• **Records provided**:

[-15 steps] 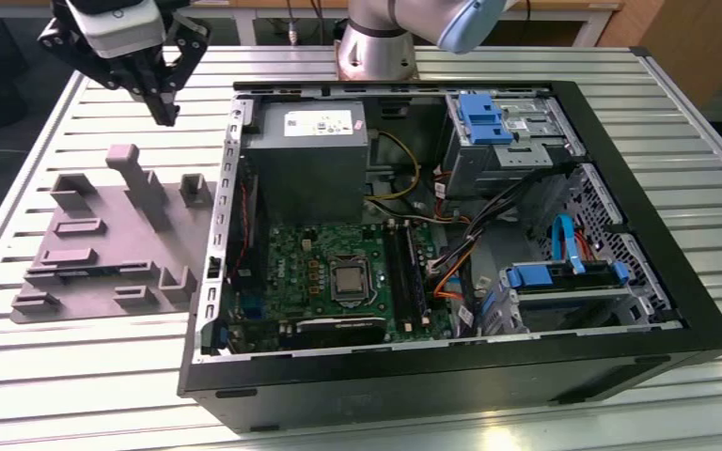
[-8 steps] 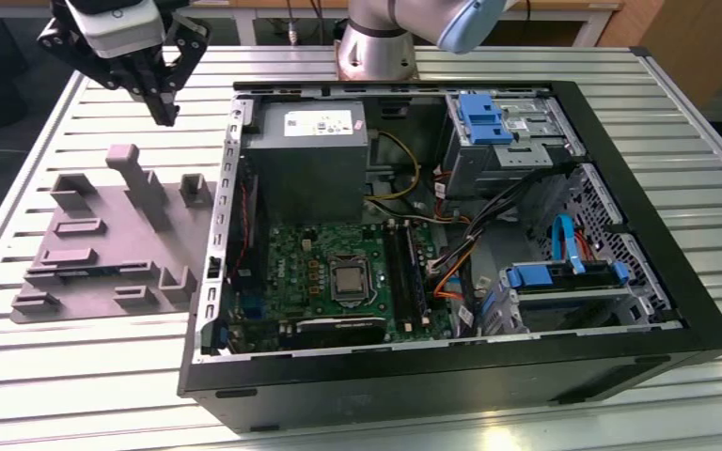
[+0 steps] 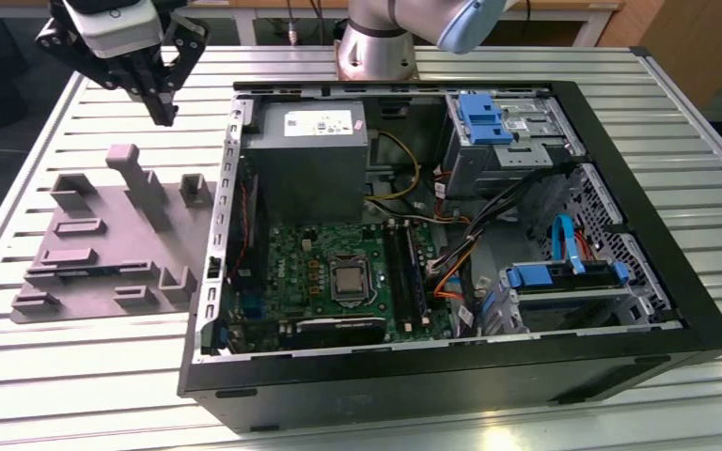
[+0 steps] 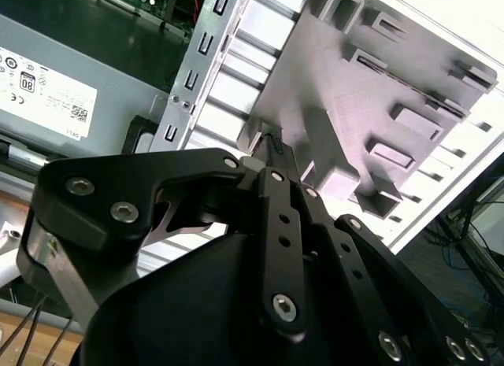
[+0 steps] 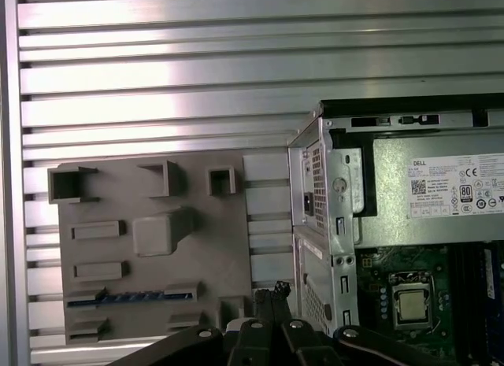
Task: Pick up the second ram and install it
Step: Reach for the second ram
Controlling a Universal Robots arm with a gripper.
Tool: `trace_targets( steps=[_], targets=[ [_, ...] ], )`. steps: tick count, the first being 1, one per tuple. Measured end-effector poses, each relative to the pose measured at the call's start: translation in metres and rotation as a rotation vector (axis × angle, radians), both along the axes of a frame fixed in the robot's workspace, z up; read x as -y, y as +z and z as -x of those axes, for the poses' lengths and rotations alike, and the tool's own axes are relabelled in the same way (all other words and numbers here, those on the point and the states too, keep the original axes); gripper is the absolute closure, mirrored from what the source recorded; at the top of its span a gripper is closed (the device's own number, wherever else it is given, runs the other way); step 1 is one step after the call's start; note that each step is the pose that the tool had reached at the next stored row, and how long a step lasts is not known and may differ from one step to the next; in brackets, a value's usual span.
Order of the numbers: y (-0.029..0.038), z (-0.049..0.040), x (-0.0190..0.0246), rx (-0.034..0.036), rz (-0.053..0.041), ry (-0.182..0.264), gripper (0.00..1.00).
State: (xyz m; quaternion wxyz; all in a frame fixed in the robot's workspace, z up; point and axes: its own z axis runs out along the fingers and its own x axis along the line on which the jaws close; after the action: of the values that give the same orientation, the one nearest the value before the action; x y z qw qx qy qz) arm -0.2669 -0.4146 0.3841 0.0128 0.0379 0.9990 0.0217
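Black sheet metal comes first in the exterior view: the near wall of one open computer case [image 3: 462, 376], laid on its side on a slatted metal desk [image 3: 713, 413]. Inside, one green motherboard [image 3: 298, 272] is seen, with one processor socket [image 3: 350, 280] and long black memory slots [image 3: 408, 272] beside it. The slots cannot be counted with certainty.

One grey printed holder [image 3: 117, 240] lies on the desk just beside the case, on the exterior view's left. The second ram [image 5: 118, 297] is shown in the first wrist view, set on edge in a slot of this holder between two low blocks. It appears as a thin dark strip with a bluish tint. One stick is counted there.

The stick is judged to be light, stiff and thin. It is also judged fragile, because its chips and contact edge are easily damaged. The best hold is judged to be across the two flat faces, near the middle of the exposed long edge and well away from the contacts.

Farther back in the case, one grey power supply [image 3: 305, 155] and two blue drive brackets [image 3: 480, 117] [image 3: 562, 274] are seen.

Farthest away, one pincer [image 3: 161, 115] hangs above the desk, past the far end of the holder and well apart from the stick. Its fingers are drawn together at the tips, and nothing is held between them. The arm's base [image 3: 380, 42] stands behind the case.
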Motion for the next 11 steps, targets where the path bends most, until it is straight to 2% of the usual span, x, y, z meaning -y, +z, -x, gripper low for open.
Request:
trace_targets(
  steps=[11],
  targets=[
    [0.0,0.017,0.0,0.0001,0.0,0.0,0.89]
  ],
)
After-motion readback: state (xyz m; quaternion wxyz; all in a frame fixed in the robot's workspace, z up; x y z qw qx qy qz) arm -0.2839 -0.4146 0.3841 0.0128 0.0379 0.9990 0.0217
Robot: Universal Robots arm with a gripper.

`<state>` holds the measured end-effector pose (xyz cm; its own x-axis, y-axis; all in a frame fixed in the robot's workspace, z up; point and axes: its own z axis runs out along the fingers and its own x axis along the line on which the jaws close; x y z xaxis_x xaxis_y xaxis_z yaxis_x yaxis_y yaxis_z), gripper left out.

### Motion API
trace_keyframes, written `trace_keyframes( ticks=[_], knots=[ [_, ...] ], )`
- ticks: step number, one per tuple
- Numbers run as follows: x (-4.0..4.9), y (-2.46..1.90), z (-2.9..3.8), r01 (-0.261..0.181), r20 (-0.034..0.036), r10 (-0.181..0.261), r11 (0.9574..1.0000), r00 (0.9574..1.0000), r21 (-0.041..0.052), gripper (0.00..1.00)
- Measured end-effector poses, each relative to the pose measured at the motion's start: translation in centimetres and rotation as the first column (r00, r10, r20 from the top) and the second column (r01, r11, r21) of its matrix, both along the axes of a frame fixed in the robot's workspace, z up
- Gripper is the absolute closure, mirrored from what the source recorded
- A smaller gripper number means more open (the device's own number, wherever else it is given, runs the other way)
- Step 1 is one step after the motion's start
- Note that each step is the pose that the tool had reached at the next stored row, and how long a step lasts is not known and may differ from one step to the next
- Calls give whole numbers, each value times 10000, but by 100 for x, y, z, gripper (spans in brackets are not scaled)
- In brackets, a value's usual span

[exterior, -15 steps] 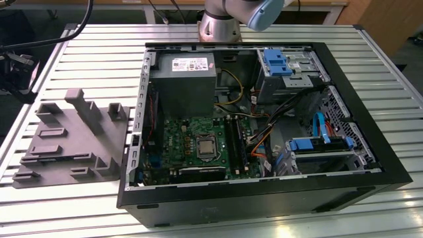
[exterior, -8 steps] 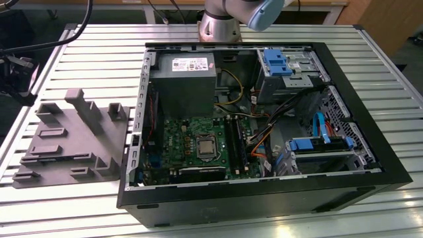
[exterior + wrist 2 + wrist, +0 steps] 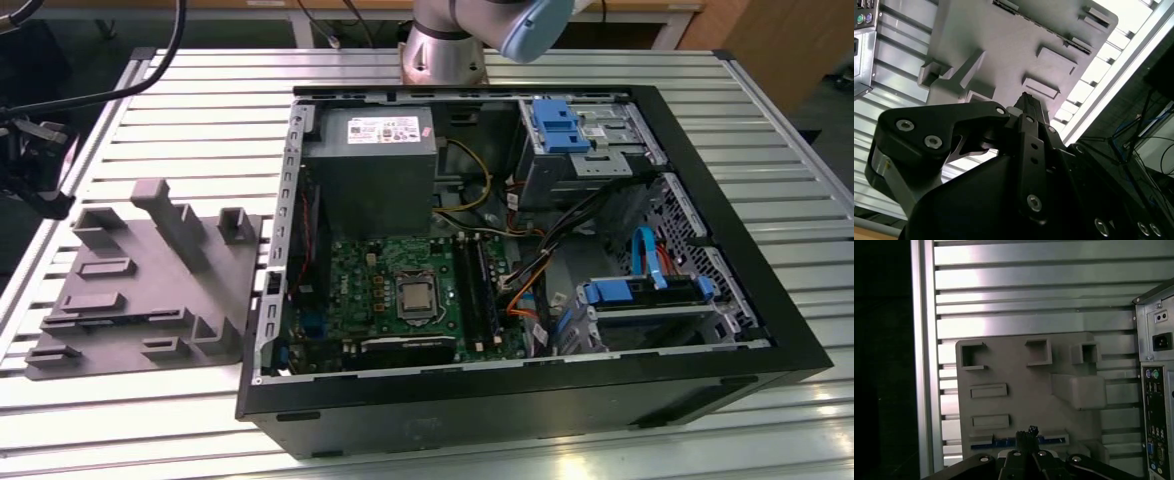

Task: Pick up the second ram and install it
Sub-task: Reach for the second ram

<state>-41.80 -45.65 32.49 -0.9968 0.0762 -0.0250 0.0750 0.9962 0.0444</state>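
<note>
Your gripper (image 3: 1027, 432) has its jaws pressed together on nothing, and the second ram (image 3: 999, 442) stands on edge in the grey tray (image 3: 1019, 370) in line beyond their tips, so descending unopened or off-centre could strike, tilt or chip it.

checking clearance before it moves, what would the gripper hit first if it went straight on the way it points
Most likely the grey tray: in the first wrist view the gripper points at it, near the thin strip that looks like the second ram. Depth is unclear.
</note>
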Motion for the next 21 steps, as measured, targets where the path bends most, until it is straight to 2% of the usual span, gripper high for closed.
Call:
trace_keyframes(
  ticks=[21],
  knots=[
    [-15, -114, -99, 0, -1, 0, 10000, 10000, -1, 89]
  ],
)
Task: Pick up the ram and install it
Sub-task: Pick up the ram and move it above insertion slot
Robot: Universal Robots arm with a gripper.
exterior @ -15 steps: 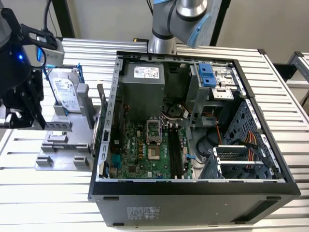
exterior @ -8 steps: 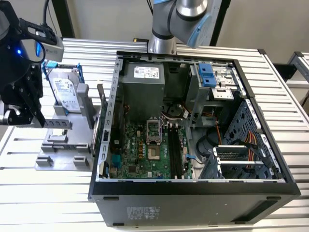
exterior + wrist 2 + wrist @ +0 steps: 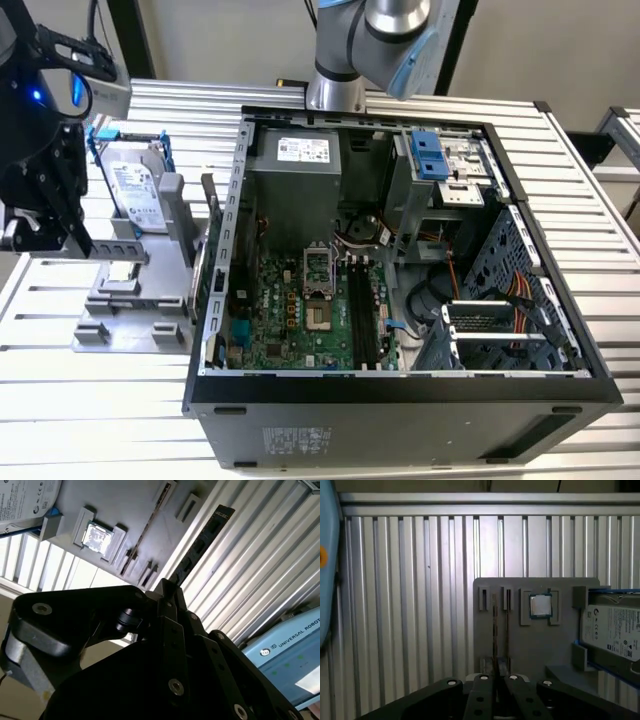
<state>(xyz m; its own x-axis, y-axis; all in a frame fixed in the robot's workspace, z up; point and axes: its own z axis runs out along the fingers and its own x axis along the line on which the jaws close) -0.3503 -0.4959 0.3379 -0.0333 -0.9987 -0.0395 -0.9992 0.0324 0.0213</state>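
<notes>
Jaws pinch one ram (image 3: 201, 542), one processor chip (image 3: 96, 536) lying nearby.

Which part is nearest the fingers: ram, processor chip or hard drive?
The ram, the thin dark stick running out from the fingers; chip and hard drive sit farther off.

Room light bright and even, from overhead. Exterior view: slatted table (image 3: 100, 400) pale with soft sheen; computer case (image 3: 400, 420) darker inside, corners in shadow; small blue light (image 3: 38, 97) glows on dark housing. Second wrist view: hard white glare on slats, gripper (image 3: 167, 587) near-black silhouette, ram (image 3: 202, 542) pinched in it, backlit. First wrist view dimmer, greyish, one bright streak down slats.
</notes>
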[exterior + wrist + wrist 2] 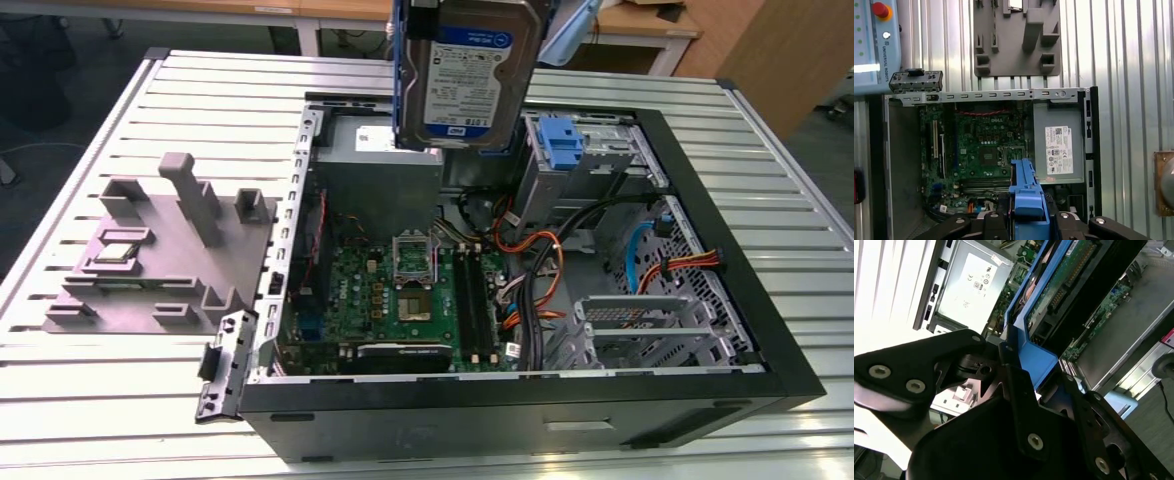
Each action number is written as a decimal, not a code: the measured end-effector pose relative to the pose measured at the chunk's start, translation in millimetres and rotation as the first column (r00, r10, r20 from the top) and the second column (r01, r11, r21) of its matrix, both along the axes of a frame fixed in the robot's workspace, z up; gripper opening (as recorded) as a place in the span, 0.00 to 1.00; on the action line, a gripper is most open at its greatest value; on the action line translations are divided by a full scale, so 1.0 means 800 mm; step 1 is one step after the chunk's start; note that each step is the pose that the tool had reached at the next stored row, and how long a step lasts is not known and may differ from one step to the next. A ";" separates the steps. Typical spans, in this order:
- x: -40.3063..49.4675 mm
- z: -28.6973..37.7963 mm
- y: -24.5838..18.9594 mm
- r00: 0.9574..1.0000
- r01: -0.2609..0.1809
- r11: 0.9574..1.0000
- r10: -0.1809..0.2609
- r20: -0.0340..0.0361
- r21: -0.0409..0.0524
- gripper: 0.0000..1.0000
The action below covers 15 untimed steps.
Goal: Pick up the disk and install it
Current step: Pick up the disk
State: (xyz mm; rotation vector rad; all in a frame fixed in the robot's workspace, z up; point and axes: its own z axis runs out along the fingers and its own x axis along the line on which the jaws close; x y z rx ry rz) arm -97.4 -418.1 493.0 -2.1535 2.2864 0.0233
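Now we see the disk [465, 75] hanging upright in the air over the far side of the open case [787, 385]. Its labelled face is turned to the exterior view, and its lower edge is above the power supply [367, 165]. In both wrist views the gripper [1036, 363] [1028, 223] has its jaws clenched on the disk's blue bracket, with a black finger [1018, 389] pressed against each side of the plastic. In the second wrist view we also see the disk's green circuit-board side. The case lies on the slatted table [134, 400], toward the table's edge at the exterior view's right, with the motherboard [400, 290] bare inside it. A blue caddy [563, 145] stands inside the case by its far wall, just beside the disk as the exterior view shows it. A grey fixture [147, 260] rests on the table toward the edge at the exterior view's left, just beside the case, with a small chip [118, 252] on it.
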 end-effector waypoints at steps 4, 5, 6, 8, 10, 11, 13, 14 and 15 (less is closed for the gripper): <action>0.000 -0.0034 -0.0007 1.000 0.000 1.000 0.000 0.012 0.000 0.37; 0.000 -0.0042 -0.0009 1.000 0.000 1.000 0.000 0.015 0.000 0.37; 0.000 -0.0046 -0.0013 1.000 0.000 1.000 0.000 0.015 0.000 0.37; 0.002 -0.0052 -0.0033 1.000 0.000 1.000 0.000 0.015 0.000 0.37; 0.002 -0.0057 -0.0067 1.000 0.000 1.000 0.000 0.015 0.000 0.37; 0.003 -0.0060 -0.0082 1.000 0.000 1.000 0.000 0.015 0.000 0.37; 0.003 -0.0066 -0.0108 1.000 0.000 1.000 0.000 0.015 0.000 0.37; 0.003 -0.0071 -0.0116 1.000 0.000 1.000 0.000 0.015 0.000 0.37; 0.004 -0.0074 -0.0121 1.000 0.000 1.000 0.000 0.015 0.000 0.37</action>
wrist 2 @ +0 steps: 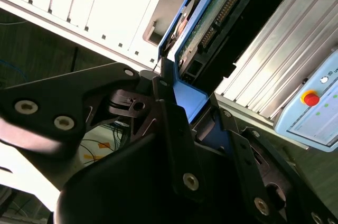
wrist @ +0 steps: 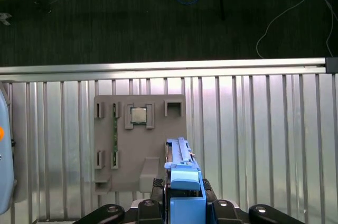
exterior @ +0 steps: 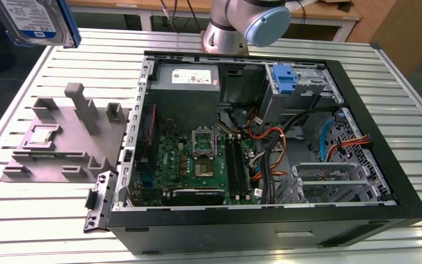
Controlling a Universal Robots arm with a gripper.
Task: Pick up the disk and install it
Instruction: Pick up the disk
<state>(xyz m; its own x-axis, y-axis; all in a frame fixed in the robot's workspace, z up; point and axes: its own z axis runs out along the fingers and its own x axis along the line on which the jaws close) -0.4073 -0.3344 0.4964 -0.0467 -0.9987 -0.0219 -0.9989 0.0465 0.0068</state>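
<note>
- The disk [exterior: 31, 21] is up in the air at the exterior view's far left. It touches nothing below it, and its white-and-blue label faces that camera.
- Its blue frame [wrist: 184, 182] runs along the edges. In the first wrist view I see the drive edge-on, with the frame's end nearest the tool.
- The gripper [wrist: 182, 205] is closed on that end of the frame, a black finger pressed to each side, so the drive is carried and not resting on anything. The second wrist view shows the same hold [wrist 2: 179, 102], with the drive's green circuit-board side and connector edge [wrist 2: 211, 18] reaching out past the fingers.
- The relation that matters is that the drive's long axis runs straight out from the fingers. It is an extension of the tool rather than lying across it.
- Under the drive in the first wrist view sits the grey fixture [wrist: 140, 145], on the slatted metal table [wrist: 253, 129].
- The open computer case [exterior: 372, 181] lies well apart, toward the exterior view's right of the fixture [exterior: 57, 137].
- Inside the case, a blue bracket [exterior: 284, 80] stands at the far corner and a bare metal drive cage [exterior: 328, 179] sits nearer. I'd judge the pick-up done and the installing not yet done.
</note>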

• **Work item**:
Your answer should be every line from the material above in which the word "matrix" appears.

• **Result for this exercise**:
- Measured end-effector poses, each relative to the pose measured at the motion's start: translation in centimetres and rotation as the first column (r00, r10, r20 from the top) and the second column (r01, r11, r21) of its matrix, both along the axes of a frame fixed in the robot's workspace, z up
Each action number is written as a decimal, not a code: the measured end-effector pose relative to the pose measured at the chunk's start, translation in millimetres and rotation as the first column (r00, r10, r20 from the top) and the second column (r01, r11, r21) of its matrix, both along the axes of a frame fixed in the robot's workspace, z up; gripper opening (as recorded) as a place in the span, 0.00 to 1.00; on the action line, a gripper is most open at its greatest value; on the action line translations are divided by a full scale, so 1.0 means 800 mm; step 1 is one step after the chunk's start; note that each step is the pose that the tool had reached at the next stored row, and how long a step lasts is not known and may differ from one step to the next. A ";" separates the steps. Typical spans, in this order:

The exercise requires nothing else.